Visualizing Large Collections of URLs Using the Hilbert Curve
Art der Publikation: Conference Paper
Veröffentlicht auf / in: International Cross-Domain Conference for Machine Learning and Knowledge Extraction
Verlag (Publisher): Springer, Cham
Search engines like Google provide an aggregation mechanism for the web and constitute the main access point to the Internet for a large part of the population. For this reason, biases and personalization schemes of search results may have huge societal implications that require scientific inquiry and monitoring. This work is dedicated to visualizing data such inquiry produces as well as understanding changes and development over time in such data. We argue that the aforementioned data structure is very akin to text corpora, but possesses some distinct characteristics that requires novel visualization methods.
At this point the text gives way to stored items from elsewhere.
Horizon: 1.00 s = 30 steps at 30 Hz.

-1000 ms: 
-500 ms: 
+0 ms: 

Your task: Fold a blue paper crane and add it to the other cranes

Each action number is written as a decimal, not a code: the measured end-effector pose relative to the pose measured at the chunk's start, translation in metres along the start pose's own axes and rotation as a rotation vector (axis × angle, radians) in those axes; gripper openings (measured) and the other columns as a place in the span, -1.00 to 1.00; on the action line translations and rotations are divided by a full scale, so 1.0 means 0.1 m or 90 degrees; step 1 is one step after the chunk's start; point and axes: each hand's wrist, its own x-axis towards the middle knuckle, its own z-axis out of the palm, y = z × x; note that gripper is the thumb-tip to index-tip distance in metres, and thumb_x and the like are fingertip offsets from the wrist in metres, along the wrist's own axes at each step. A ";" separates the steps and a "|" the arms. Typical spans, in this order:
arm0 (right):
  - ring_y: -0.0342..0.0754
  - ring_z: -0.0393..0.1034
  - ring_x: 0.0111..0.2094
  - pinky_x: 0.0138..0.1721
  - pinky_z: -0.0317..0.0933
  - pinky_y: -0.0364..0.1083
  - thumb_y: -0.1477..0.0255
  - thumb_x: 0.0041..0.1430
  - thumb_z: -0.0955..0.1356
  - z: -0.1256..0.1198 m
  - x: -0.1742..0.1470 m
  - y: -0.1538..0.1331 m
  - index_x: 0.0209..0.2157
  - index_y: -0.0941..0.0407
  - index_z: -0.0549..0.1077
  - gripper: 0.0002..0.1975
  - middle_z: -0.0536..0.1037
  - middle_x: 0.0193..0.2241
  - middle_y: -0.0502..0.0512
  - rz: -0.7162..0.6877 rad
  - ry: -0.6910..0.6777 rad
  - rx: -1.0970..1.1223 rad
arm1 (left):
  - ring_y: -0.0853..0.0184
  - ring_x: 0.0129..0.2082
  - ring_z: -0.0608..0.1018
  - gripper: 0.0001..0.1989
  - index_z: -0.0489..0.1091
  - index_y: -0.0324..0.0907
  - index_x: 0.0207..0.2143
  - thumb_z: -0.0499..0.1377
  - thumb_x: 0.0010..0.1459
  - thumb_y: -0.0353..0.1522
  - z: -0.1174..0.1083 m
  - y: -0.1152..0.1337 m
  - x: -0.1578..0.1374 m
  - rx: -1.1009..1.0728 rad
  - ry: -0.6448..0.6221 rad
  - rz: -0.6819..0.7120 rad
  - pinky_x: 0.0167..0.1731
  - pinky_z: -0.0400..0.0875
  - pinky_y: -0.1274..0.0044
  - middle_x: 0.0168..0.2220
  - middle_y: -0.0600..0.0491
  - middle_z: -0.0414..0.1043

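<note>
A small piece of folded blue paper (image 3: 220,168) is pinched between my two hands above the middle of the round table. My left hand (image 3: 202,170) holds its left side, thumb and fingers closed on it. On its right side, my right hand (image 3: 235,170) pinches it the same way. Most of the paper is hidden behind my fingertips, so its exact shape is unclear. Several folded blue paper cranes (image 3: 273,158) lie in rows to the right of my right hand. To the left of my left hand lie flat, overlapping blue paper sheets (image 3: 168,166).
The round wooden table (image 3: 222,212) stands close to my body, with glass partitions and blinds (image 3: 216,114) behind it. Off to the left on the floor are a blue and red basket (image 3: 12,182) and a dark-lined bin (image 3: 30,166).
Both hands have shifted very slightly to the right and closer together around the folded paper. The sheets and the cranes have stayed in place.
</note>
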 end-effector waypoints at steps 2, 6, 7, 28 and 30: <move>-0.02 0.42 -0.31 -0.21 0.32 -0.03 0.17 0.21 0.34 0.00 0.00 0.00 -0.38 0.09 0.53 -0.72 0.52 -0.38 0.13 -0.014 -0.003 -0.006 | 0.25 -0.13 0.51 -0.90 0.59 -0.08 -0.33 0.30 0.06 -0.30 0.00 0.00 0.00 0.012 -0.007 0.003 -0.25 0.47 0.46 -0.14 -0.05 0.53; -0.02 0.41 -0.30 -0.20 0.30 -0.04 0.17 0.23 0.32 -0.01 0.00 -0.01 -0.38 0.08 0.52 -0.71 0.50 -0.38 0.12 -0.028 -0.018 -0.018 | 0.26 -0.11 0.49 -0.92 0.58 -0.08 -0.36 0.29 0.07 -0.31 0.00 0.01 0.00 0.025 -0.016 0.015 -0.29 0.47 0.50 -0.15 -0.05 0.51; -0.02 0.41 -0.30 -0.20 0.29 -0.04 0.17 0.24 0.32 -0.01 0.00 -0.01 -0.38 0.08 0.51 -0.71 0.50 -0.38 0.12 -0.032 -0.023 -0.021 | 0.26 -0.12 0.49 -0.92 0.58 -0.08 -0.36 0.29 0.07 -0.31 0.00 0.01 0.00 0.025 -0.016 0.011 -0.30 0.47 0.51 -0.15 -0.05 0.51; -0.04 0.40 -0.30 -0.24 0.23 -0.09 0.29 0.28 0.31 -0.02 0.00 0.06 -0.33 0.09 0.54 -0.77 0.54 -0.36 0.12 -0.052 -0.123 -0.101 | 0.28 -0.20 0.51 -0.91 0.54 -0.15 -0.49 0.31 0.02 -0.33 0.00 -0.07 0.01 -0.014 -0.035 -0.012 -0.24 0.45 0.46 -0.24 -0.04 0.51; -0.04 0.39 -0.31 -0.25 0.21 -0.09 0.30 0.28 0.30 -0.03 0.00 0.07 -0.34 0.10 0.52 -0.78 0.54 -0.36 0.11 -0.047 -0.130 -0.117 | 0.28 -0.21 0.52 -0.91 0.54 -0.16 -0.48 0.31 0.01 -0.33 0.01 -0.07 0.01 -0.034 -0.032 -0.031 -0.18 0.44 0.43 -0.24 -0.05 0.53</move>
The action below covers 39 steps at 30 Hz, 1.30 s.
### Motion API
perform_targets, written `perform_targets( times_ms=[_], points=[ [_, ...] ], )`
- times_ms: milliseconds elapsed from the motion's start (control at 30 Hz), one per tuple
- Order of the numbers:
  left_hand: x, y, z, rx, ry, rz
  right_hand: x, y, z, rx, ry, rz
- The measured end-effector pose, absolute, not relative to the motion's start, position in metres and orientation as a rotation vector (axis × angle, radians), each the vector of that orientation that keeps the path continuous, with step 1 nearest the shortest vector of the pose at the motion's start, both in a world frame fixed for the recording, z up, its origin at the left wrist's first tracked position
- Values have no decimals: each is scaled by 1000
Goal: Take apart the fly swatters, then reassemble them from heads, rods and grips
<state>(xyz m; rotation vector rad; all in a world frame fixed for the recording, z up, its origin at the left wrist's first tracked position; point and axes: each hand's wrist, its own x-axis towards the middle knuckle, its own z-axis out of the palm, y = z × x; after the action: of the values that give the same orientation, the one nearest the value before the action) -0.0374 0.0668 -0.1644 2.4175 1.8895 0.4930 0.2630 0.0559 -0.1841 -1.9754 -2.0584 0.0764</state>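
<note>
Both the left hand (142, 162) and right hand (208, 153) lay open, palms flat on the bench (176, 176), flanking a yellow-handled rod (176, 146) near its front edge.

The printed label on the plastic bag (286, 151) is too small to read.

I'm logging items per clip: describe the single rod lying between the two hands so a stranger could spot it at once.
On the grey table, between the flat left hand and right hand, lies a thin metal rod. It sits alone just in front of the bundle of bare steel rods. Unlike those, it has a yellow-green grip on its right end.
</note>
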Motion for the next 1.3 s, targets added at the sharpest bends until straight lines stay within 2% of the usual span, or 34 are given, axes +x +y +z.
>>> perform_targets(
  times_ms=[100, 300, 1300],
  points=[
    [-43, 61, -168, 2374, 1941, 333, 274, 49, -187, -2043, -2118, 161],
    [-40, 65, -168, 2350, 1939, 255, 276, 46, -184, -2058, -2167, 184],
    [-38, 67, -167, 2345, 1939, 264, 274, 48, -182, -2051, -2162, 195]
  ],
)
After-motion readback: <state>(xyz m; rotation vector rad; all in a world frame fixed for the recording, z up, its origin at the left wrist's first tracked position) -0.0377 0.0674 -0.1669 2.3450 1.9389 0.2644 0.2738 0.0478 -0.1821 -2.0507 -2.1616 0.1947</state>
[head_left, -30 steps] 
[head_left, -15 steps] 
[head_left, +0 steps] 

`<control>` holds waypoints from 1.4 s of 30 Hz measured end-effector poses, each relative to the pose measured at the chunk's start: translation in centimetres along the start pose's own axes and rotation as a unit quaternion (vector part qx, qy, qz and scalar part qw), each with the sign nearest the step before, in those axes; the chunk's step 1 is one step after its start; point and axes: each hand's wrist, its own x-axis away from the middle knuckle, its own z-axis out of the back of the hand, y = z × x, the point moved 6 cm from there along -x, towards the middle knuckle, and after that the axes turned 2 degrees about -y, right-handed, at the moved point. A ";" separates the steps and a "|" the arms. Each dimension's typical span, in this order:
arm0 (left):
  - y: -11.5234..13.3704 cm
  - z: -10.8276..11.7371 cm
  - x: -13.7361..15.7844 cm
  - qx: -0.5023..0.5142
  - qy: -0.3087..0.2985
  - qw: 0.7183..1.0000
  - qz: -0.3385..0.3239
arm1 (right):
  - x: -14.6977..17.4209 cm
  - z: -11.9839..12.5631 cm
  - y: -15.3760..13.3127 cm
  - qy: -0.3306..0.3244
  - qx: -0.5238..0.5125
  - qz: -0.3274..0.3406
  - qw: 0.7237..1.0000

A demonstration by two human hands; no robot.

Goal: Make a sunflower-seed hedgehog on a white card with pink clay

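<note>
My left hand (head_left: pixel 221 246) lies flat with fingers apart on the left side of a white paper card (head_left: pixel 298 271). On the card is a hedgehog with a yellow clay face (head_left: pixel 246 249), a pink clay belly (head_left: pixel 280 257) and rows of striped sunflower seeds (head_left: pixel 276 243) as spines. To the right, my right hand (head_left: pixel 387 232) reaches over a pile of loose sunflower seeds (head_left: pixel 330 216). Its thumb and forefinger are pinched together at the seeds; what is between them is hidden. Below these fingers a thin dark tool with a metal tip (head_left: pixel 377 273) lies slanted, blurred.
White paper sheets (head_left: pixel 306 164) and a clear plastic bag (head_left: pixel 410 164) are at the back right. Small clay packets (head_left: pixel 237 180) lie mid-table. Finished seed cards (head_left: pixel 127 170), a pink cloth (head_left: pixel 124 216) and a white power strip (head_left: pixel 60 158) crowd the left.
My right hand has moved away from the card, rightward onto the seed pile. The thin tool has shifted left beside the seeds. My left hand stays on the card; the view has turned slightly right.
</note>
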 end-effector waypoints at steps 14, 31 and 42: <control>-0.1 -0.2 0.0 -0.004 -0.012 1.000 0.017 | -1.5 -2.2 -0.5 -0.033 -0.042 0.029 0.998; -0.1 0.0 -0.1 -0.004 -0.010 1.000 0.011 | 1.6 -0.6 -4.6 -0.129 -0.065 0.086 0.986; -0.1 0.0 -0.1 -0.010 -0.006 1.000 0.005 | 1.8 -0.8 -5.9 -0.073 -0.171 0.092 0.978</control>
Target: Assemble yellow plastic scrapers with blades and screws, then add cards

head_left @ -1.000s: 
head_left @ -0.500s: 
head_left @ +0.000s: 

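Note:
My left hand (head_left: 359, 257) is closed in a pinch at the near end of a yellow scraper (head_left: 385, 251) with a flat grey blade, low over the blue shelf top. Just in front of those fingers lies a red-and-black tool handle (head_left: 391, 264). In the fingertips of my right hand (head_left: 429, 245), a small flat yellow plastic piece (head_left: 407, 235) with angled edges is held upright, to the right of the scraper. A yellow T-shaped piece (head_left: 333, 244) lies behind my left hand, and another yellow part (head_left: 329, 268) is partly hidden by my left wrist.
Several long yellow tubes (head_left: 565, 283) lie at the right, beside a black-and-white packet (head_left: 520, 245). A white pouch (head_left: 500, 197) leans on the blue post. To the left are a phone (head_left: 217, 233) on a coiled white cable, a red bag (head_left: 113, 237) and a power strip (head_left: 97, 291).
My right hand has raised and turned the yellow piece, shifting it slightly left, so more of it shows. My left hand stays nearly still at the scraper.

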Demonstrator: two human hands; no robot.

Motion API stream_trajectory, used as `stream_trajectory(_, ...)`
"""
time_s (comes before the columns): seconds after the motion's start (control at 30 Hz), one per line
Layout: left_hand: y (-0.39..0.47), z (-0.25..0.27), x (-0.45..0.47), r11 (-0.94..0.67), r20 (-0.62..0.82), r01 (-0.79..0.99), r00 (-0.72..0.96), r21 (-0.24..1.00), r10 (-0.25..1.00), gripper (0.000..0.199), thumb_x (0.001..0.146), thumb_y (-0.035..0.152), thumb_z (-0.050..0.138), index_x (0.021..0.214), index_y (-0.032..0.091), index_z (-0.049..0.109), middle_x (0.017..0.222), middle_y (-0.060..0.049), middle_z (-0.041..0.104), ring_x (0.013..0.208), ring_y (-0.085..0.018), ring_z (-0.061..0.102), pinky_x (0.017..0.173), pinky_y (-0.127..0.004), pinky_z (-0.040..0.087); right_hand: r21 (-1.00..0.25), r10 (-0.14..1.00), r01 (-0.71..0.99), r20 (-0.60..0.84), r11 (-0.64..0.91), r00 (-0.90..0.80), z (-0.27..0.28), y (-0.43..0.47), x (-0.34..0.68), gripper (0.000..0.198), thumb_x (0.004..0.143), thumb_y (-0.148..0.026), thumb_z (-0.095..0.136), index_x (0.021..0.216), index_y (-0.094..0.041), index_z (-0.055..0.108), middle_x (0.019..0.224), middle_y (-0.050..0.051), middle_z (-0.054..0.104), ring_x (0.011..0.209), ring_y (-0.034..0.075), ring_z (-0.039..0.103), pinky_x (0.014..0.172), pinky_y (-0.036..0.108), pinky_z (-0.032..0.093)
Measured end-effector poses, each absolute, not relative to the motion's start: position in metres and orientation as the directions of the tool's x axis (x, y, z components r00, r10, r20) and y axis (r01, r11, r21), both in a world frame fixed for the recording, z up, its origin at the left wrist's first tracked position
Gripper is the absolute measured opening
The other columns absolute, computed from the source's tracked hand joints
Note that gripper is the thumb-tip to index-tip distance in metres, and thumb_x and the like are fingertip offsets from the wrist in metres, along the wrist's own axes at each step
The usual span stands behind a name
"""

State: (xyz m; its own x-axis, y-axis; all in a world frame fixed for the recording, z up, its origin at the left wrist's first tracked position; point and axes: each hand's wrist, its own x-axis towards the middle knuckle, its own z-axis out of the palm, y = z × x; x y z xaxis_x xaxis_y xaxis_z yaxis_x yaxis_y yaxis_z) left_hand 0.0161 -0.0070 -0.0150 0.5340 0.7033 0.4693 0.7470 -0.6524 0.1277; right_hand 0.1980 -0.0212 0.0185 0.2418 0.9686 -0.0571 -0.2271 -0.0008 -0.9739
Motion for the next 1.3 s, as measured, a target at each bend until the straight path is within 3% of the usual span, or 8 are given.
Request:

The key differences between URLs and other textual data are their lack of internal cohesion, their relatively short lengths, and—most importantly—their semi-structured nature that is attributable to their standardized constituents (protocol, top-level domain, country domain, etc.). We present a technique to spatially represent such data while retaining comparability over time: A corpus of URLs in alphabetical order is evenly distributed onto the so-called Hilbert curve, a space-filling curve which can be used to map one-dimensional spaces into higher dimensions. Rank and other associated meta-data can then be mapped to other visualization primitives. We demonstrate the viability of this technique by applying it to a data set of Google search result lists. The data retains much of its spatial structure (i.e., the closeness between similar URLs) and the spatial stability of the Hilbert curve enables comparisons over time. To make our technique accessible, we provide an R-package compatible with the ggplot2-package.